With this strategy, Safaricom upended the traditional model which expects a business to succeed merely because it has built and is selling what business school professors and markets call “the better mousetrap”. In this case, Safaricom understood what customers wanted and were willing to pay, than the best product they could not afford.

It is this uncanny sense of understanding what ordinary Kenyans really want and then delight them with good service that has worked well for the company and that continues to define its services and marketing communication.

This saw the introduction of innovative services such as lower denomination scratch cards selling for Sh100 and Sh50 (Bamba 50) and “Sambaza” a service that allowed friends and relatives to share phone credit through text messages.

Eight million customers

In 2007, Safaricom stormed the market with a revolutionary mobile money transfer service that would help sign up eight million customers.

Today, M-Pesa is a globally celebrated innovation that has put Kenya on the map as a hub for mobile innovation. Mr Joseph says that M-Pesa, which helps Kenyans to pay for goods and services as well as send and receive cash over their mobiles is now handling Sh1 billion ($15 million) daily.

Its potential is enormous and restricted to Central Bank of Kenya’s risk management strategy which does not want the service to exceed more than five per cent of the transactions conducted in the national payment system, mainly by commercial banks. Three months ago, M-Pesa was extended to link mobile cash to bank accounts.

Safaricom’s success has however not been celebrated by its rivals who now all share 20 per cent of the market and they continue making billions of shillings in losses. They mostly blame Safaricom for their woes because with its 18 million customers, it means that majority of calls initiated or terminated in Kenya are made on its network.

This means Safaricom makes Sh4.50 from each of these calls. Some of the rivals have lost a lot of money waging a price war with calls priced either at zero or below this interconnection fee, which mean they lose money.

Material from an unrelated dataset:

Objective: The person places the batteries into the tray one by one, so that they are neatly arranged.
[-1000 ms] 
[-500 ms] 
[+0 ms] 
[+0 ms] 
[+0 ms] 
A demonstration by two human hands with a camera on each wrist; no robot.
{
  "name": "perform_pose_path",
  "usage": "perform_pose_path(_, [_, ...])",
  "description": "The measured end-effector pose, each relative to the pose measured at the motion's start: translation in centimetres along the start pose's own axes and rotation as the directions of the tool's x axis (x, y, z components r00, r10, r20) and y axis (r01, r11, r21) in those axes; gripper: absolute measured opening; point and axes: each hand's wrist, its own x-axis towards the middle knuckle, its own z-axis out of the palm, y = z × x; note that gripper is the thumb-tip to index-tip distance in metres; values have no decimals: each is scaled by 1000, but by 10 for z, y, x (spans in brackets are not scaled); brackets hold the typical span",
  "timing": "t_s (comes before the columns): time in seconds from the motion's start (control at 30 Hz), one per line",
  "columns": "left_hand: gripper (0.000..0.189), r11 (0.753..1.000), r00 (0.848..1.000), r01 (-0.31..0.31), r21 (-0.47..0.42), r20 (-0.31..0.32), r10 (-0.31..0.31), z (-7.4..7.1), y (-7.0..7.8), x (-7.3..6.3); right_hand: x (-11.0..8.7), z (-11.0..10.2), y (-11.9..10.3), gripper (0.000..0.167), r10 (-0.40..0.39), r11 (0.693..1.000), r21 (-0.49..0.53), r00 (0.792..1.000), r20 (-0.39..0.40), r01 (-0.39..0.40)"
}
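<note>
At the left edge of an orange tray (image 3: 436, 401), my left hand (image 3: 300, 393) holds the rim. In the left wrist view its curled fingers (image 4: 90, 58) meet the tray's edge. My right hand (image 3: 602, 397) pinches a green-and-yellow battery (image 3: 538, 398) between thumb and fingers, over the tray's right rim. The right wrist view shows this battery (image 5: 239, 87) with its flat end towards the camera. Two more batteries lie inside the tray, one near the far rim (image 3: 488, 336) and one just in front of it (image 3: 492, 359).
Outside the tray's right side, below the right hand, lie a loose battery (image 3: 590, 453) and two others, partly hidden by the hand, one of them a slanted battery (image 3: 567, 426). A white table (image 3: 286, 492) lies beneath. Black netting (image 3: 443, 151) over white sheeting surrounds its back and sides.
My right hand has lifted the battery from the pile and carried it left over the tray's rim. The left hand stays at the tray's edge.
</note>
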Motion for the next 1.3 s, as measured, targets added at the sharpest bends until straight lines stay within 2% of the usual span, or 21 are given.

Mr Joseph defends Safaricom saying it had not tried to kill competition because it prices its cheapest calls at Sh6.50, but could easily charge Sh1 and wipe out everyone.

Awesome power

Safaricom faced a similar challenge — and made a lot of noise -- when it started at a time Telkom Kenya was a monopoly and charged Sh28 for interconnection and later dropped this to Sh22.50. This meant that Safaricom and Kencell had to price their calls between Sh40 and Sh50.
With competitors becoming more aggressive, Safaricom is also being forced to innovate to stay ahead of the game.

Two years ago, when France Telecom bought Telkom Kenya and launched Orange mobile phone, Safaricom saw a major threat and decided to expand aggressively into data market, where it wants to make money selling internet connections. This is one market where it has proved the awesome power of its cash generating machine.

Last year, the company started an aggressive campaign to sell cheap computers to increase the number of customers who can buy data services. Today, the company has sold nearly one million cheap laptop computers unsettling multinationals that dominated the market. Safaricom wants to reshape the future of communication and media in Kenya.

So, as Mr Joseph heads for the exit, it appears that the key and unsung lesson from his experience is the power of humility in business to work with limited resource and understanding your customers to satisfy them with the right products.